Профессора Калифорнийского университета Беркли Мартина Малия (1924–2004) часто относили к рядам правых историков, но сегодня его позиции покажутся очевидными многим россиянам. Малия утверждал, что советский коммунизм как эксперимент был обречен на провал уже потому, что коммунизм сам по себе обречен на провал. Советский социализм, исходя из его философского обоснования и современной практики, был «смесью идеологических иллюзий и грубого принуждения».[237]
Советскую формулу Малия называл «идеократической партократией», где идеология в сочетании с диктатурой одной партии были призваны дать инструмент для построения социализма — вместо достижения этой цели через развитие или модернизацию. Такое предприятие по сути своей неосуществимо, поскольку примитивные силовые средства партократии не могут воплотить объединенную идеологическую цель построения эффективной экономики и справедливого, равноправного общества. Автократическая традиция КПСС, считал Малия, продолжала сущность царской автократии — а неизбежным симптомом автократии, будь она белой или красной, являются агрессия и империализм. Завоевание было константой всей истории России, ибо для государства, использующего абсолютную власть для управления внутренними делами, естественны абсолютистские стремления и во внешней политике. Мечта псковского монаха Филотея о Москве как о Третьем Риме и троне мировой империи, датируемая XV веком, воплотилась в XX веке в форме Третьего Интернационала, считал Малия.Многочисленные работы Адама Улама (1922–2000), и в частности «Экспансия и сосуществование: история советской внешней политики, 1917–1967», стали учебниками в любой программе по СССР.[238]
Реалистический подход Улама отвергал крайние интерпретации советской политики. По его мнению, советские лидеры были безжалостны, но рациональны: их безжалостность не оставляла надежд на построение искренних отношений, основанных на доверии и долгосрочном сотрудничестве. Рациональность и расчет советского руководства обеспечивали его предсказуемость: оно не станет играть безопасностью своей страны, не станет пускаться в авантюры, не будет бросать вызовов, которые оно не сможет подкрепить силой, и которые завели бы в тупик сам Советский Союз. Улам видел внешнюю политику СССР двойственной: когда имелись возможности для экспансии, советские лидеры ими пользовались, но когда таких возможностей не было или Советский Союз чувствовал себя под угрозой, тогда его руководство взывало к доброй стороне западного мира и общественного мнения, продвигая темы мирного сосуществования. В тех случаях, когда Сталин располагал неограниченной властью — внутри страны, — он был параноидальным, смертоносным диктатором.
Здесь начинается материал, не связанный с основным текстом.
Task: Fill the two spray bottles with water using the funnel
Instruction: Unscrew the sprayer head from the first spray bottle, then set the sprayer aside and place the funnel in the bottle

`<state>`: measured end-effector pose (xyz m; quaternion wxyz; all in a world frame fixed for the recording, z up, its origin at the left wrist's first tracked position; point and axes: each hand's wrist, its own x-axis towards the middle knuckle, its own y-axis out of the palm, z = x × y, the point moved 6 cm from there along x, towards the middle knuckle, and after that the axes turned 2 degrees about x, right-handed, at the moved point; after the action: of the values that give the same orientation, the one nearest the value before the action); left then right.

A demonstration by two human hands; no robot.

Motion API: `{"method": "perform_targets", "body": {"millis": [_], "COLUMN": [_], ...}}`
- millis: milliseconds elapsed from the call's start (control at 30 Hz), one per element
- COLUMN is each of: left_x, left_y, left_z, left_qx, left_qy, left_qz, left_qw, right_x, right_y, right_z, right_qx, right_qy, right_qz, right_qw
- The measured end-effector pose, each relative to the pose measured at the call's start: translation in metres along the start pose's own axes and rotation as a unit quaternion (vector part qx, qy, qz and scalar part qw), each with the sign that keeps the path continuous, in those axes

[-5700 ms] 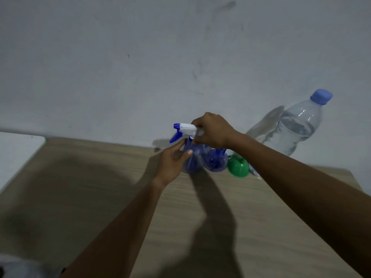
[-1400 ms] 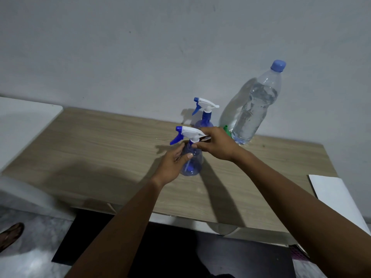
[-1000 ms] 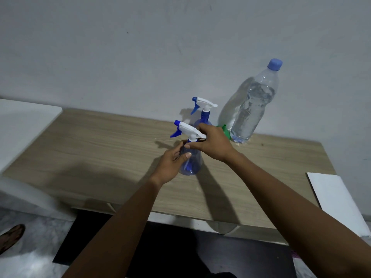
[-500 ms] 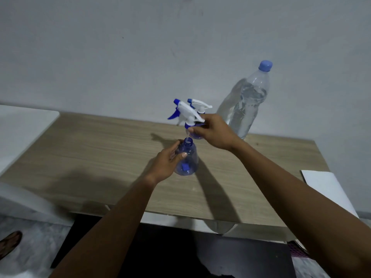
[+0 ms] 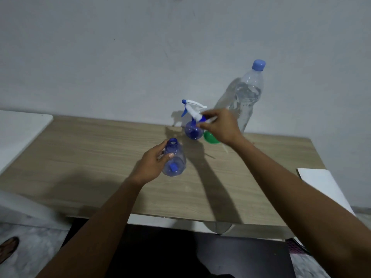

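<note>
Two spray btls showed in the head view, both on the wooden counter (image 5: pixel 90 161). Near spray btl (image 5: pixel 177 157), clear blue, stood upright abt mid-counter w/ its neck uncapped. A small blue bit showed thru its wall. L hand (image 5: pixel 151 164) gripped it from the left, fingers (image 5: pixel 159 149) curled round the shoulder and thumb on the near face. Far spray btl (image 5: pixel 191 132) stood close to the wall, apart from the near one. R hand (image 5: pixel 221 127) hung above the counter just right of that far btl, its fingers (image 5: pixel 210 114) pinching a white-and-blue trigger head (image 5: pixel 197 116) at the collar. That head overlapped the far btl's top, so couldn't tell which white parts belonged to which. Green funnel (image 5: pixel 209 138) lay on the counter just right of the far btl, partly hidden by the R wrist. Big water btl (image 5: pixel 247 95) w/ blue cap stood upright at far right by the wall, water up to its shoulder. White board (image 5: pixel 325 187) sat at the counter's right end. A foot (image 5: pixel 8 248) showed on the floor, near left.
</note>
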<state>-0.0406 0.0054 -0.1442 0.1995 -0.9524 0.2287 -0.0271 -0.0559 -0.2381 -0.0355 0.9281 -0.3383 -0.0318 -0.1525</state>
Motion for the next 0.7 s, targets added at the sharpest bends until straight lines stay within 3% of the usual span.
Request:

Когда его силе существовал противовес, как на мировой арене, тогда его действия были умеренны и рациональны.Даже работы таких выдающихся идеологов и антикоммунистов, как Ричард Пайпс, заслуживают взвешенной оценки. В свои профессорские годы Пайпс видел в революции 1917 года трагическое событие для русского народа, позволившее небольшой группе «фанатичной интеллигенции» установить неадекватный политический курс. Революция была творением небольшой группы интеллектуалов и национального меньшинства, навязавших ее народным массам и установившим диктат одной партии, который с самого начала был безжалостным, а не стал таковым в результате отхода от начального курса.
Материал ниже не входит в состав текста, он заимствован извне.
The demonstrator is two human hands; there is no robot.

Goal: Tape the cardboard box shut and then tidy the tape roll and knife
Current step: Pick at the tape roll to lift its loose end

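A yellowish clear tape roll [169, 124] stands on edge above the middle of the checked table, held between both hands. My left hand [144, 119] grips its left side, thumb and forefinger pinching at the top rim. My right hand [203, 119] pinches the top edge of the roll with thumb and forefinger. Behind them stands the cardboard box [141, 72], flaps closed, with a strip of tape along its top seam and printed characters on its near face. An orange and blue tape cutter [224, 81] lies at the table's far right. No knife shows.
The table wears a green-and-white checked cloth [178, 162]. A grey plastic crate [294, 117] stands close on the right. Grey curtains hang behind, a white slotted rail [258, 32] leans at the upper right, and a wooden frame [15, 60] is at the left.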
Тот же Ричард Пайпс был ведущим приверженцем «школы тоталитарного принципа», которая считала нацистскую Германию и Советский Союз фундаментально схожими режимами. В марте 1981 года Пайпс заявлял агентству Рейтер: «Советское руководство должно будет выбрать между мирным изменением коммунистической системы в направлении Запада или войной. Третьего не дано, и ситуация может развернуться любым из двух путей… Оттепель мертва».[239]
Как в одном уме уживаются противоречивые точки зрения? Во-первых, верное понимание России не обязательно делает эксперта ее приверженцем: он по-прежнему остается на службе интересов своего государства, с точки зрения которых СССР/Россия, в той мере, в какой она претендует на важную роль на мировой сцене, является соперником. Во-вторых, вызвавшее скандал выражение «оттепель мертва», Пайпс произносил уже в качестве директора по делам СССР и Восточной Европы в Совете национальной безопасности — в администрации Рональда Рейгана, куда он был приглашен за сходство взглядов с президентом. Аналогичным образом принципиальный антикоммунизм Збигнева Бжезинского был услышан и оценен Джимми Картером, в результате чего профессор Колумбийского университета в 1975 году стал внешнеполитическим советником кандидата в президенты Картера и затем советником по национальной безопасности в его администрации с 1977 по 1981 год.